● **PROBLEM DETAILS**
Your answer must be the full set of records, repeated exactly.

Stored dataset items
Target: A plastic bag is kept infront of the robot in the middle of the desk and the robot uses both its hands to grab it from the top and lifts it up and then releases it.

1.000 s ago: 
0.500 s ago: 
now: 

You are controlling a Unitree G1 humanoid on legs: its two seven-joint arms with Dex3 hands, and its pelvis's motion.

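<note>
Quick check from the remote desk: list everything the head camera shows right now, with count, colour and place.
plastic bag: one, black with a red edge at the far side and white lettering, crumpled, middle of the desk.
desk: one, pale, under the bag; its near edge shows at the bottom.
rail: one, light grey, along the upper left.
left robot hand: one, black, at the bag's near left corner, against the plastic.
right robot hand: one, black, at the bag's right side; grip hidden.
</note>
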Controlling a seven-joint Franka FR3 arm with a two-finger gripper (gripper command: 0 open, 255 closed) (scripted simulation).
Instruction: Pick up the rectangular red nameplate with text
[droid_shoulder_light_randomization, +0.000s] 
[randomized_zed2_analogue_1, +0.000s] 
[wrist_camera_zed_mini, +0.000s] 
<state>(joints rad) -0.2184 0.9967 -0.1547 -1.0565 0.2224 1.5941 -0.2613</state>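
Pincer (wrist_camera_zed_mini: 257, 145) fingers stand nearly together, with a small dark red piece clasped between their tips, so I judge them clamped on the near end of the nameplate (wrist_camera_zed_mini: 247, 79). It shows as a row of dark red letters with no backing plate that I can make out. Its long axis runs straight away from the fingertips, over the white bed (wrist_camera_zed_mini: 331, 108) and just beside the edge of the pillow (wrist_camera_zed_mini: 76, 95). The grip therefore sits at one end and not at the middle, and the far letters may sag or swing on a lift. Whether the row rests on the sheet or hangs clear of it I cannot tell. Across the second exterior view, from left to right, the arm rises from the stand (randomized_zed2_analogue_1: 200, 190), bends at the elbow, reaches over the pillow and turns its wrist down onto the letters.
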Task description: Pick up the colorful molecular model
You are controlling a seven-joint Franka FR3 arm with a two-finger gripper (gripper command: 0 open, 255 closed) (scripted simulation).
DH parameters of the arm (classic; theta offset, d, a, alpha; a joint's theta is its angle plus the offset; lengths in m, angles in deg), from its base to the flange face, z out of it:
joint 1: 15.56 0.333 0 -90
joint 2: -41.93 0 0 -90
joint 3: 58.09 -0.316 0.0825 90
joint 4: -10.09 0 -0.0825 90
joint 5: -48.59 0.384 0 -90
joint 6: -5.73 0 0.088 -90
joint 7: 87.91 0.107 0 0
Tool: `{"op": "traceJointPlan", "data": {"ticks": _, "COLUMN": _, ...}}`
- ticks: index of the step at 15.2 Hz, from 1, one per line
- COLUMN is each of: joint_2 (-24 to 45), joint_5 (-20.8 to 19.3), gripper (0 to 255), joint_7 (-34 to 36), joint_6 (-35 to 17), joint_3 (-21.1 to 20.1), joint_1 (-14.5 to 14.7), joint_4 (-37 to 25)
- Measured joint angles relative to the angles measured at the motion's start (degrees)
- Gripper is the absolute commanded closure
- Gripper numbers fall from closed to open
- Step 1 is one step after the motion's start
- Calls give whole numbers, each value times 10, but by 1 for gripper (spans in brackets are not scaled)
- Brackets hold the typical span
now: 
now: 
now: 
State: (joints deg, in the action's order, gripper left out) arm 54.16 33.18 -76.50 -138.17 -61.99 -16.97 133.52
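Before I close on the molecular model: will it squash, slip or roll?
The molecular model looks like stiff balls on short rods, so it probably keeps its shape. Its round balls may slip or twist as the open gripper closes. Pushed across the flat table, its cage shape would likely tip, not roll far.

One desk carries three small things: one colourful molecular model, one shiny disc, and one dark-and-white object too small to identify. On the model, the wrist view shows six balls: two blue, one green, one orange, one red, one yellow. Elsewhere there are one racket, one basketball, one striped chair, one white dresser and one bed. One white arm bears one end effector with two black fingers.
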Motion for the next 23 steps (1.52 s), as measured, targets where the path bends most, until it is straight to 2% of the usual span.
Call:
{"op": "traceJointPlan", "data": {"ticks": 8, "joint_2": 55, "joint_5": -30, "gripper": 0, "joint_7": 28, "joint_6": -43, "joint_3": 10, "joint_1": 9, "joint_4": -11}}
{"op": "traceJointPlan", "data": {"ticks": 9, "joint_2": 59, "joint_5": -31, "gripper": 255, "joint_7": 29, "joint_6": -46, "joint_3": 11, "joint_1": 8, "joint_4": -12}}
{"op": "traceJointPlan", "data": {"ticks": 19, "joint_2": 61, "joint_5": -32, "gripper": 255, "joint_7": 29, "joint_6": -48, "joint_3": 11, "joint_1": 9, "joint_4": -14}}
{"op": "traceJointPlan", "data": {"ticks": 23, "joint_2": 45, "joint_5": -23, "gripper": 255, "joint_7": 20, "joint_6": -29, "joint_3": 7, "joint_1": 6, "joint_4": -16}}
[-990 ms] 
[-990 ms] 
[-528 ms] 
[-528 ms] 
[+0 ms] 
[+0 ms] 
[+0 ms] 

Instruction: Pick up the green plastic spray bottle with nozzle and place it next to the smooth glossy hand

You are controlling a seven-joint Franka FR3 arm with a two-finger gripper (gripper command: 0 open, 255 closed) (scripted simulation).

● **ANSWER TO THE EXERCISE**
Target: A plastic bag is kept infront of the robot in the middle of the desk and the robot uses both its hands to grab it from the top and lifts it up and then releases it.

1.000 s ago: 
0.500 s ago: 
now: 

You are controlling a Unitree G1 humanoid on legs: its two seven-joint arms with Dex3 hands, and its pelvis's motion.

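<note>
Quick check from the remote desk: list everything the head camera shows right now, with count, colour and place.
plastic bag: one, black with a red edge at the far side and white lettering, crumpled, middle of the desk.
desk: one, pale, under the bag; its near edge shows at the bottom.
rail: one, light grey, along the upper left.
left robot hand: one, black, at the bag's near left corner, against the plastic.
right robot hand: one, black, at the bag's right side; grip hidden.
</note>
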Controlling a seven-joint Franka FR3 arm with a two-finger gripper (gripper command: 0 open, 255 closed) (scripted simulation).
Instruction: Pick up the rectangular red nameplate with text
[droid_shoulder_light_randomization, +0.000s] 
[randomized_zed2_analogue_1, +0.000s] 
[wrist_camera_zed_mini, +0.000s] 
<state>(joints rad) -0.2184 0.9967 -0.1547 -1.0565 0.2224 1.5941 -0.2613</state>
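Pincer (wrist_camera_zed_mini: 257, 145) fingers stand nearly together, with a small dark red piece clasped between their tips, so I judge them clamped on the near end of the nameplate (wrist_camera_zed_mini: 247, 79). It shows as a row of dark red letters with no backing plate that I can make out. Its long axis runs straight away from the fingertips, over the white bed (wrist_camera_zed_mini: 331, 108) and just beside the edge of the pillow (wrist_camera_zed_mini: 76, 95). The grip therefore sits at one end and not at the middle, and the far letters may sag or swing on a lift. Whether the row rests on the sheet or hangs clear of it I cannot tell. Across the second exterior view, from left to right, the arm rises from the stand (randomized_zed2_analogue_1: 200, 190), bends at the elbow, reaches over the pillow and turns its wrist down onto the letters.
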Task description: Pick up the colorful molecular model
You are controlling a seven-joint Franka FR3 arm with a two-finger gripper (gripper command: 0 open, 255 closed) (scripted simulation).
DH parameters of the arm (classic; theta offset, d, a, alpha; a joint's theta is its angle plus the offset; lengths in m, angles in deg), from its base to the flange face, z out of it:
joint 1: 15.56 0.333 0 -90
joint 2: -41.93 0 0 -90
joint 3: 58.09 -0.316 0.0825 90
joint 4: -10.09 0 -0.0825 90
joint 5: -48.59 0.384 0 -90
joint 6: -5.73 0 0.088 -90
joint 7: 87.91 0.107 0 0
Tool: `{"op": "traceJointPlan", "data": {"ticks": _, "COLUMN": _, ...}}`
- ticks: index of the step at 15.2 Hz, from 1, one per line
- COLUMN is each of: joint_2 (-24 to 45), joint_5 (-20.8 to 19.3), gripper (0 to 255), joint_7 (-34 to 36), joint_6 (-35 to 17), joint_3 (-21.1 to 20.1), joint_1 (-14.5 to 14.7), joint_4 (-37 to 25)
- Measured joint angles relative to the angles measured at the motion's start (degrees)
- Gripper is the absolute commanded closure
- Gripper numbers fall from closed to open
- Step 1 is one step after the motion's start
- Calls give whole numbers, each value times 10, but by 1 for gripper (spans in brackets are not scaled)
- Brackets hold the typical span
now: 
now: 
now: 
State: (joints deg, in the action's order, gripper left out) arm 54.16 33.18 -76.50 -138.17 -61.99 -16.97 133.52
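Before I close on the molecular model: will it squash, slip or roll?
The molecular model looks like stiff balls on short rods, so it probably keeps its shape. Its round balls may slip or twist as the open gripper closes. Pushed across the flat table, its cage shape would likely tip, not roll far.

One desk carries three small things: one colourful molecular model, one shiny disc, and one dark-and-white object too small to identify. On the model, the wrist view shows six balls: two blue, one green, one orange, one red, one yellow. Elsewhere there are one racket, one basketball, one striped chair, one white dresser and one bed. One white arm bears one end effector with two black fingers.
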Motion for the next 23 steps (1.52 s), as measured, targets where the path bends most, until it is straight to 2% of the usual span.
Call:
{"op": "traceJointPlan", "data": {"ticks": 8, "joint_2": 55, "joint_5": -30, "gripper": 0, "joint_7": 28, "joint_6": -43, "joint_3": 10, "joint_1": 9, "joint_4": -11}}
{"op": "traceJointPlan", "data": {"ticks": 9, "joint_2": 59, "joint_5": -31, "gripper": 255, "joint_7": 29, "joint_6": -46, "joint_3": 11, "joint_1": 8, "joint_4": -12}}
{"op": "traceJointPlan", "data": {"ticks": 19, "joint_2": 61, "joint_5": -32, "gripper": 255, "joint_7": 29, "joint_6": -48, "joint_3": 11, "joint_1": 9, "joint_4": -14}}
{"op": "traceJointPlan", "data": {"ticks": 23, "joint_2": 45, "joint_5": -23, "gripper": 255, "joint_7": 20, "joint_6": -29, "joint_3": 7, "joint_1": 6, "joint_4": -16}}
[-990 ms] 
[-990 ms] 
[-528 ms] 
[-528 ms] 
[+0 ms] 
[+0 ms] 
[+0 ms] 

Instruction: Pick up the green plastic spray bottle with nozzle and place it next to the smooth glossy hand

You are controlling a seven-joint Franka FR3 arm with a two-finger gripper (gripper command: 0 open, 255 closed) (scripted simulation).

Apart from this answer, nothing more is required.